◆ Task instructions
In the records that follow, show each line where the word "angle" is present.

◆ Stored data entries
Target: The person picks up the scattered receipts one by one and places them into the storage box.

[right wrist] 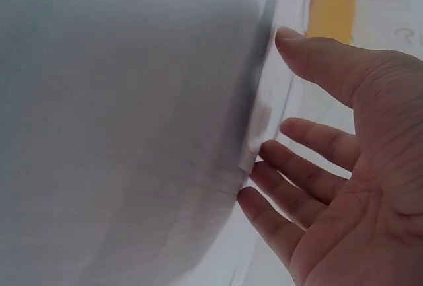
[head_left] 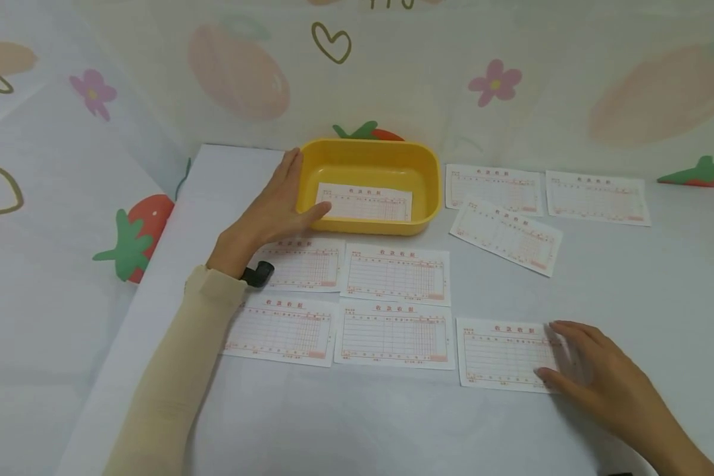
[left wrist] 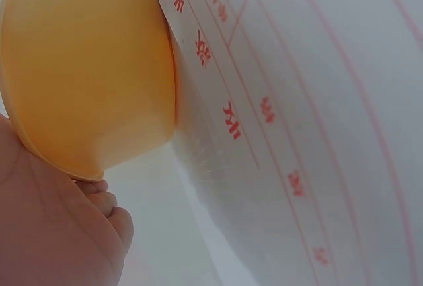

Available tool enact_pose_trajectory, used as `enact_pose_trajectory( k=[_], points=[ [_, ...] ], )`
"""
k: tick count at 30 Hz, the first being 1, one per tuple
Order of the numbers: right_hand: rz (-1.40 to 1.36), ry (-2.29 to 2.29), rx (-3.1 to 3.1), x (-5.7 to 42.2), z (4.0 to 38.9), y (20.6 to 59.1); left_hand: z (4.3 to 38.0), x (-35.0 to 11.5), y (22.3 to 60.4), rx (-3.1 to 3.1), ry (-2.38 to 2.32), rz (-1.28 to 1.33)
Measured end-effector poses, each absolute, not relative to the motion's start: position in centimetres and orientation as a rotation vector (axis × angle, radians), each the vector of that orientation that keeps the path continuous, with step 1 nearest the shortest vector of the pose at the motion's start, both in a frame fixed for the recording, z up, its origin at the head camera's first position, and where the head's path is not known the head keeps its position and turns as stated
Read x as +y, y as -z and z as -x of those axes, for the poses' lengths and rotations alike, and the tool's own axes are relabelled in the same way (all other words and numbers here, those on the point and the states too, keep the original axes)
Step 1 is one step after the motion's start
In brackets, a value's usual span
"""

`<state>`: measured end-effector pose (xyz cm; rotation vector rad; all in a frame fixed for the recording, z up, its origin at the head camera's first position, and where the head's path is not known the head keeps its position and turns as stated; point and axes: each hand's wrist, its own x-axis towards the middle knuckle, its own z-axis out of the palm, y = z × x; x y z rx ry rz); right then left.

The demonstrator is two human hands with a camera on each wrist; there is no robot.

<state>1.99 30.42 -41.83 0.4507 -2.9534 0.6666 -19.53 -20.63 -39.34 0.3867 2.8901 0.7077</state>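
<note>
A yellow plastic basin (head_left: 387,228) stands at the back of the table with a printed receipt slip (head_left: 363,201) inside. My left hand (head_left: 274,205) grips its left end, thumb over the front rim and fingers along the outer side; the left wrist view shows fingertips beneath the rim. Under the left wrist lie receipt slips (head_left: 395,274) in two rows. At the front right, my right hand (head_left: 601,377) reaches over the right edge of another slip (head_left: 502,357). Its thumb and fingers are spread apart, fingertips right at the paper in the right wrist view.
Right of the basin lie three more slips, one tilted slip (head_left: 508,238) overlapping its neighbour (head_left: 494,188) and another slip (head_left: 597,198) farther right. A white cloth (head_left: 393,423) covers the table, and a printed strawberry-and-flower sheet (head_left: 381,79) rises behind it.
</note>
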Motion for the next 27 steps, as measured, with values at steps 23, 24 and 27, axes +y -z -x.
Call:
enact_pose_trajectory(
  k=[23, 24, 27],
  points=[
    [-0.337, -0.611, -2.917, 29.6, -3.3, 41.8, 19.6, -20.6, 39.4, 2.898, -0.696, -0.398],
    [-0.341, -0.623, -2.892, 29.6, -3.3, 41.8, 19.6, -20.6, 39.4, 2.896, -0.697, -0.396],
    [-0.364, -0.682, -2.832, 29.8, -3.2, 41.8, 19.6, -20.6, 39.4, 2.893, -0.705, -0.393]
  ],
)
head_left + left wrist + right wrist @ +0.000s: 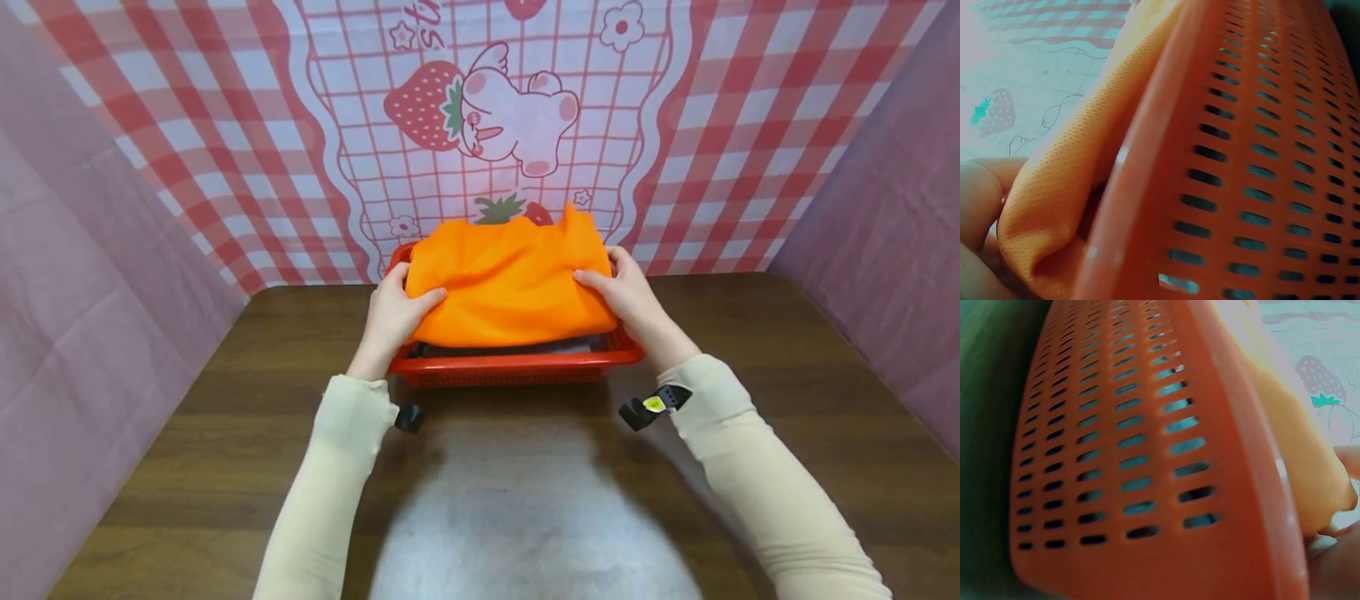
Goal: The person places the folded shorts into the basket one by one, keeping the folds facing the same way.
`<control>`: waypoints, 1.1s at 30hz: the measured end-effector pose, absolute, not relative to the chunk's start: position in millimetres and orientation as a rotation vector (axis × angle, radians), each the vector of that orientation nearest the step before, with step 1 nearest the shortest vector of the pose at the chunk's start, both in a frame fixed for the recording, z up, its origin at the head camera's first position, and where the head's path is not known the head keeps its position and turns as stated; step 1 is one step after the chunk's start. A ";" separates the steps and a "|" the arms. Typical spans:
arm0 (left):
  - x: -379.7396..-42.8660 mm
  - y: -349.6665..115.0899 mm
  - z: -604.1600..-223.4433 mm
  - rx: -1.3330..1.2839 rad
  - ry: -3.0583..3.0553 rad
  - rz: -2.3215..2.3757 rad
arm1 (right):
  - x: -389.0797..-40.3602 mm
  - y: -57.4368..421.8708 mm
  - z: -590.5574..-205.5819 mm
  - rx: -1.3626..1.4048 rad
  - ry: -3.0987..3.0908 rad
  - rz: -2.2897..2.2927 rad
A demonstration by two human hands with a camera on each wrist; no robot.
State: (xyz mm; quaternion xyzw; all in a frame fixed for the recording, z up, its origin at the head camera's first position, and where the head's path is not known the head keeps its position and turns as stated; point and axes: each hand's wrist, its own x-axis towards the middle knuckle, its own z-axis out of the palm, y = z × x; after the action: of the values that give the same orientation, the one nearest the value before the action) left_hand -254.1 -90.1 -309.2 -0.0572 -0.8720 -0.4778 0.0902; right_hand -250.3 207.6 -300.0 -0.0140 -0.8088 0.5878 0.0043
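An orange mesh cloth, perhaps a garment, lies folded across the top of a red plastic basket. My left hand grips the cloth's left end, thumb on top and fingers underneath. At the opposite end my right hand holds it the same way, its fingers partly hidden behind the fabric. Up close in the left wrist view, the cloth folds over beside the slotted basket wall. The right wrist view has the cloth just past the basket rim. Dark and grey contents show under the cloth's front edge.
The basket stands on a brown wooden table, close to a red-and-white checked backdrop with strawberry prints. Pink fabric walls rise at both sides. A bright light patch lies on the tabletop in front of the basket.
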 end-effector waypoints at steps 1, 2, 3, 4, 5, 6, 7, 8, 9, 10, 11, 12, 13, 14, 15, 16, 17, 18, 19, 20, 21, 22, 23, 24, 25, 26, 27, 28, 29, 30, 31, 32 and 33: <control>-253.2 -90.7 -310.7 -0.157 -2.618 -1.400 | -249.5 208.6 -301.5 -0.036 -2.557 1.823; -252.6 -91.3 -312.5 -0.147 -2.645 -1.390 | -248.7 209.6 -303.0 -0.023 -2.580 1.798; -252.3 -91.8 -314.2 -0.139 -2.671 -1.386 | -247.6 210.6 -304.2 -0.013 -2.606 1.770; -252.1 -92.1 -315.7 -0.140 -2.698 -1.376 | -246.9 211.7 -305.6 -0.007 -2.634 1.738; -252.5 -92.6 -317.6 -0.140 -2.724 -1.364 | -246.1 212.7 -306.6 0.005 -2.660 1.699; -252.7 -93.0 -319.3 -0.144 -2.746 -1.360 | -245.4 213.5 -307.6 0.012 -2.686 1.665; -253.0 -93.4 -321.1 -0.148 -2.768 -1.348 | -244.7 214.2 -308.5 0.020 -2.714 1.632; -253.2 -93.7 -322.9 -0.152 -2.787 -1.339 | -244.1 215.0 -309.1 0.023 -2.740 1.609; -253.2 -94.1 -324.4 -0.158 -2.803 -1.325 | -243.5 215.7 -309.5 0.022 -2.770 1.587; -253.1 -94.3 -325.7 -0.161 -2.817 -1.312 | -243.2 216.1 -309.7 0.025 -2.796 1.565; -253.2 -94.4 -326.7 -0.160 -2.829 -1.300 | -243.0 216.4 -309.6 0.031 -2.820 1.534; -252.8 -94.7 -327.3 -0.163 -2.842 -1.290 | -242.7 216.4 -309.4 0.032 -2.843 1.511; -252.6 -94.6 -327.5 -0.157 -2.855 -1.282 | -242.7 216.3 -309.0 0.038 -2.864 1.487; -252.3 -94.4 -327.4 -0.156 -2.872 -1.269 | -243.0 216.2 -308.4 0.040 -2.881 1.466; -252.5 -94.1 -327.2 -0.151 -2.888 -1.248 | -243.4 216.0 -307.9 0.047 -2.896 1.441; -252.5 -93.7 -326.6 -0.144 -2.909 -1.227 | -243.8 215.4 -307.4 0.055 -2.907 1.419; -252.8 -93.1 -326.3 -0.137 -2.932 -1.197 | -244.2 214.8 -306.7 0.058 -2.919 1.399; -253.0 -92.3 -326.0 -0.126 -2.957 -1.169 | -244.8 214.2 -306.4 0.061 -2.930 1.387; -253.2 -91.2 -325.8 -0.115 -2.982 -1.133 | -245.3 213.5 -306.2 0.060 -2.942 1.373; -253.4 -90.0 -325.8 -0.109 -3.006 -1.088 | -245.8 212.7 -306.3 0.058 -2.954 1.357; -253.7 -88.6 -326.0 -0.096 -3.025 -1.051 | -246.0 211.7 -306.4 0.057 -2.962 1.341; -253.7 -87.2 -326.2 -0.089 -3.045 -1.013 | -246.1 210.7 -306.5 0.051 -2.968 1.323; -253.6 -85.6 -326.6 -0.083 -3.060 -0.971 | -246.2 209.8 -306.8 0.046 -2.972 1.299; -253.2 -84.1 -326.7 -0.073 -3.073 -0.940 | -246.2 209.2 -307.3 0.040 -2.976 1.275; -252.6 -82.4 -326.7 -0.065 -3.082 -0.912 | -245.6 208.3 -307.3 0.034 -2.978 1.247; -252.2 -80.5 -326.6 -0.054 -3.085 -0.886 | -244.6 207.3 -307.0 0.027 -2.978 1.220; -251.7 -78.5 -326.2 -0.051 -3.083 -0.863 | -243.6 206.4 -306.6 0.016 -2.971 1.196; -251.4 -76.4 -325.2 -0.058 -3.081 -0.834 | -242.6 205.7 -306.3 0.011 -2.959 1.163; -251.3 -73.9 -324.1 -0.067 -3.074 -0.804 | -241.4 204.7 -305.7 0.008 -2.945 1.126; -251.3 -71.4 -322.7 -0.080 -3.060 -0.780 | -240.2 203.3 -305.0 0.017 -2.926 1.082; -251.7 -68.9 -320.6 -0.092 -3.044 -0.760 | -239.5 201.4 -303.9 0.036 -2.896 1.033; -252.6 -66.2 -318.4 -0.113 -3.027 -0.736 | -239.3 199.3 -302.7 0.063 -2.864 0.983; -253.5 -63.5 -315.8 -0.144 -3.008 -0.719 | -239.8 197.4 -301.7 0.107 -2.834 0.912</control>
State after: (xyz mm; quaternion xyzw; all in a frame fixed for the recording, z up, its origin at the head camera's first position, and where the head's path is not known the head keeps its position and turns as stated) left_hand -253.5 -63.5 -315.8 -0.0463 -0.9713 -0.2322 0.0225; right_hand -239.8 197.4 -301.7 0.0357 -0.9482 0.3052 0.0812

◆ Reply
Measured end-effector poses, each absolute, not relative to the motion's start: position in centimetres and orientation as a rotation vector (axis × angle, radians), each the vector of that orientation that keeps the path continuous, with step 1 nearest the shortest vector of the pose at the motion's start, both in a frame fixed for the recording, z up, its origin at the head camera's first position, and where the head's path is not known the head keeps its position and turns as stated
`<control>`: waypoints, 1.1s at 30hz: the measured end-effector pose, absolute, not relative to the chunk's start: position in millimetres and orientation as a rotation vector (axis × angle, radians), each the vector of that orientation nearest the step before, with step 1 nearest the shortest vector of the pose at the chunk's start, both in a frame fixed for the recording, z up, its origin at the head camera's first position, and where the head's path is not known the head keeps its position and turns as stated; step 1 is one step after the chunk's start. A ";" separates the steps and a "|" the arms. Typical spans:

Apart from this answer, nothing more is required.